Exercise goal
For the records below, count the lines containing the word "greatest" and reply with the number alone.

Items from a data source
BEGIN
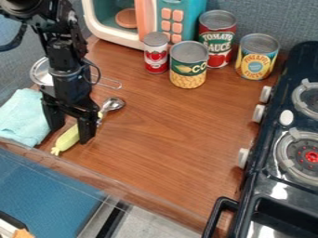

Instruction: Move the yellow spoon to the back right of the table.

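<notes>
Fingers (88, 132) of the gripper (70, 134) stand wide apart, one on each side of the spoon's yellow handle; whether either touches it, I cannot tell. The spoon (66, 139) lies slantwise near the table's (168, 128) front left, its metal bowl pointing toward the back right. Just left of the gripper is a crumpled light blue cloth (23, 115). Behind the arm (64, 51), partly hidden, is a strainer (42, 73) with a wire handle. Farther back stand four upright cans: a small red-and-white one (155, 54), a green-and-yellow one (188, 66), a tall red one (215, 35) and, rightmost, a yellow-and-blue one (256, 56). A toy microwave (149, 21) is at the back left; a dark toy stove (261, 162) runs along the right.
</notes>
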Tool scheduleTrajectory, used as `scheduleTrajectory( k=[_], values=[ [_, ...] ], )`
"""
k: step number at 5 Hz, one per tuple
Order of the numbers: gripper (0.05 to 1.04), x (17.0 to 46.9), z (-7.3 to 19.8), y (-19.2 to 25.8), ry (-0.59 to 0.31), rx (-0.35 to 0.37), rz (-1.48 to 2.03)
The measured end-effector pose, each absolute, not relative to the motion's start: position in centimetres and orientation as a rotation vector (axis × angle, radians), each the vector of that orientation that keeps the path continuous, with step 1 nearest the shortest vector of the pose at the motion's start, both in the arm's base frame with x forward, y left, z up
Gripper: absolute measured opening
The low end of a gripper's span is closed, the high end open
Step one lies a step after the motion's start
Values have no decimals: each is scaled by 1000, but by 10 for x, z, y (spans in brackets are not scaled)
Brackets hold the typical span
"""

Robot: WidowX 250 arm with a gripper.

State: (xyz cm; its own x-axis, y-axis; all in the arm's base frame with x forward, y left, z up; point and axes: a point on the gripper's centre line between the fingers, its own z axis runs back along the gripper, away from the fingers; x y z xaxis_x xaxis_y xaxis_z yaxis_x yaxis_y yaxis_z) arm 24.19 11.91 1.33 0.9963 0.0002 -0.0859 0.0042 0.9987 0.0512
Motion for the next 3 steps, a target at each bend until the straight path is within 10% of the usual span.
scheduleTrajectory(
  k=[1,3],
  values=[
    [945,245,13,121,68,61,8],
    [394,239,17,119,33,26,53]
  ],
)
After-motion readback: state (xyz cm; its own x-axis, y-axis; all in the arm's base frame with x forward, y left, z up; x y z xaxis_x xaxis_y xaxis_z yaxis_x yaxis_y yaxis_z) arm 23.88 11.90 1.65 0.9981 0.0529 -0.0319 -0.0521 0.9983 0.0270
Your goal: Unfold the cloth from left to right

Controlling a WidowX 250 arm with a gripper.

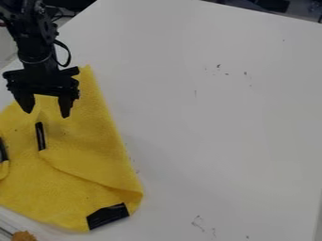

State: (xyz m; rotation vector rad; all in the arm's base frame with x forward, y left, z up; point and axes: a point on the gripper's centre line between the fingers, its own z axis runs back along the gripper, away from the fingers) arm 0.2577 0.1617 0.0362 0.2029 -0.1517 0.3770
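Near end: wide black patch (108, 216), perhaps marking a corner.
Cloth: folded yellow cloth (75, 193), at left on my white worktop (220, 122), presumably placed for opening rightward.
Long axis: roughly near to far, pointed corner away from me.
Far half: my black two-finger gripper (46, 114) hangs there, fingers (66, 106) wide apart, gripping nothing, likely positioned to pinch the upper layer.

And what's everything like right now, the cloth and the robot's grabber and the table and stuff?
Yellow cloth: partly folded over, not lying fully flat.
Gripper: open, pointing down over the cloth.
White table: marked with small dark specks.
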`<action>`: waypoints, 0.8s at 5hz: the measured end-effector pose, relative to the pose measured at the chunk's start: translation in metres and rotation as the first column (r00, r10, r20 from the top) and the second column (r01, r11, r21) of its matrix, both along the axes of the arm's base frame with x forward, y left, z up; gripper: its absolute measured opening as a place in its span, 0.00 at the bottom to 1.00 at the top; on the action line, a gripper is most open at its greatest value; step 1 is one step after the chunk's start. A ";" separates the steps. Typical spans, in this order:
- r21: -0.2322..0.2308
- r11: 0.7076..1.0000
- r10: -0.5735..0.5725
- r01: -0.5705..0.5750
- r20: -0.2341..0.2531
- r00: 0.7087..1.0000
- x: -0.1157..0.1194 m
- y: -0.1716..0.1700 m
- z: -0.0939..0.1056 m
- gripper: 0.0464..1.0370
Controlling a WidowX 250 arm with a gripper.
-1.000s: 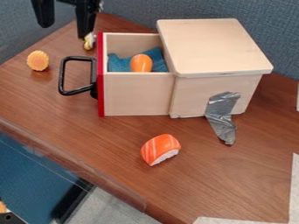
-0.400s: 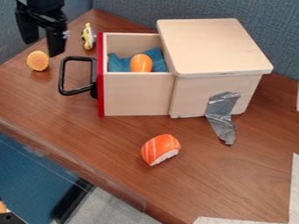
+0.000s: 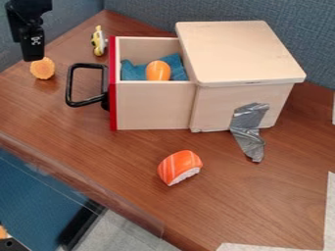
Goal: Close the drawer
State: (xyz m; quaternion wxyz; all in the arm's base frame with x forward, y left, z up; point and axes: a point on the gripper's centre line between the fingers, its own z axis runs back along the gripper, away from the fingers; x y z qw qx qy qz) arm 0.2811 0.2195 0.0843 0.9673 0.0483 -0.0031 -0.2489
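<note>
Gripper [image 3: 32, 52] at 10 o'clock, can't tell if open/shut, prob. there for room to push drawer [image 3: 154, 105] twd 3 o'clock.

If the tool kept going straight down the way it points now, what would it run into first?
Most likely the orange disc, just below the tool in the picture. Height and depth are unclear, though, so it might meet the table beside it instead.
</note>
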 end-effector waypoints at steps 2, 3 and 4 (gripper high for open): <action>0.008 0.957 -0.288 0.289 -0.053 0.956 -0.019 -0.010 -0.023 0.96; 0.009 0.936 -0.351 0.352 -0.061 0.934 -0.026 -0.014 -0.036 0.96; 0.018 0.934 -0.355 0.356 -0.065 0.933 -0.029 -0.017 -0.043 0.96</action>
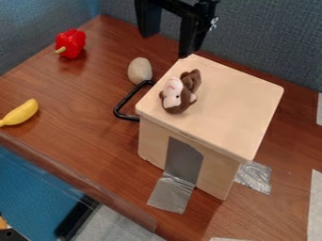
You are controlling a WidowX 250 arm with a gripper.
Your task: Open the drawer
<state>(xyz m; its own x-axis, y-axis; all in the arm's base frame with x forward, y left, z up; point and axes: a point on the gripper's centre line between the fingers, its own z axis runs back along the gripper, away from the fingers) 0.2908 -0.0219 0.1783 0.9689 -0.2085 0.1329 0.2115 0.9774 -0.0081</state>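
Camera view: I am hanging my pincer (168,45) at the top, over the back corner of the wooden box (220,106), fingers spread apart, clamping nothing. The black drawer handle (129,98) is sticking out of the box's left side, above the tabletop (75,103), well apart from my tips. Step in hand, as I'm judging it: approach, pre-grasp — the handle is sitting untouched and I'm reading the drawer as closed. Next move is calling for a shift left and down toward the handle, hooking or pinching its outer bar, then a pull away from the box, likely toward the image's left. The pale egg-shaped object (140,71) is lying just beside the handle's upper end, so I'm flagging a possible bump there. Counts, quickly: one box, one handle, one egg-shaped object, one red pepper (71,43), one yellow banana (20,113), one brown-and-pink plush toy (180,92) that is lying on the box top near the handle side — could be sliding off if the box jerks. Silver tape is making two pieces: one strip (171,192) running from the front onto the table, one patch (254,177) at the right.
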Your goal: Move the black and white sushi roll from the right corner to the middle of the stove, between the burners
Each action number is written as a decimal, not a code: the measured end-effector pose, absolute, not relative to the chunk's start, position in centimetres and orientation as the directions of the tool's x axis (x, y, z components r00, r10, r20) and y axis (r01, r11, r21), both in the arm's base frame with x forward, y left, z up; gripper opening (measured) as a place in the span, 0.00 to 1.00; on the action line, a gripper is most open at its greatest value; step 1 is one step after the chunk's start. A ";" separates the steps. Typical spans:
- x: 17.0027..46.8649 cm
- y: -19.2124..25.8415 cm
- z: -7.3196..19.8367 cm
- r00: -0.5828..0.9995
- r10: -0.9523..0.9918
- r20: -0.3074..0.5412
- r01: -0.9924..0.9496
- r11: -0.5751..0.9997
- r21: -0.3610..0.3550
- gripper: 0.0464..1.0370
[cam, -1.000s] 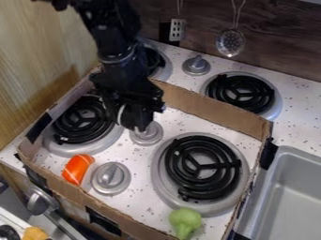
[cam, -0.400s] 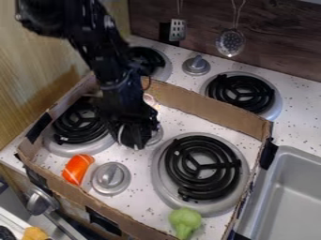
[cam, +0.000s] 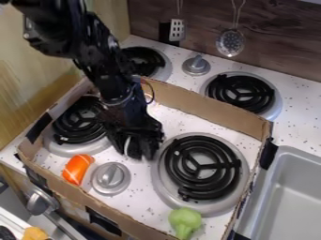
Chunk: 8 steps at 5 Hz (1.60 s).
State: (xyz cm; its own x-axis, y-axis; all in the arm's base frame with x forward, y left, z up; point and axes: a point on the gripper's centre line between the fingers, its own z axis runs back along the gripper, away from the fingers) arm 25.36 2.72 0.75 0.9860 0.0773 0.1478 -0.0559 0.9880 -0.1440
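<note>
Lying inside the cardboard border (cam: 203, 108), the orange piece (cam: 78, 168) was judged light, firm, slightly slick — best grasped across its narrow sides. Rightward, the gripper (cam: 139, 153) was seen, its opening and hold indeterminable; farther right, toy broccoli (cam: 185, 221) was seen.

1 fixed camera looks down at a slant from above the front right part of the stove top (cam: 180, 122), facing its back left corner and the dark back wall (cam: 279, 40), near enough that the right side cuts off the sink (cam: 289, 197).
</note>
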 end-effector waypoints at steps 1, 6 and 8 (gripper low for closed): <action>25.5 2.2 0.7 0.986 0.064 0.151 -0.044 0.990 -0.135 0.96; 25.0 1.8 8.0 0.993 -0.008 0.121 0.012 0.999 -0.038 0.96; 24.9 1.3 11.8 0.994 -0.044 0.097 0.048 0.998 -0.039 0.96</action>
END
Expected answer
2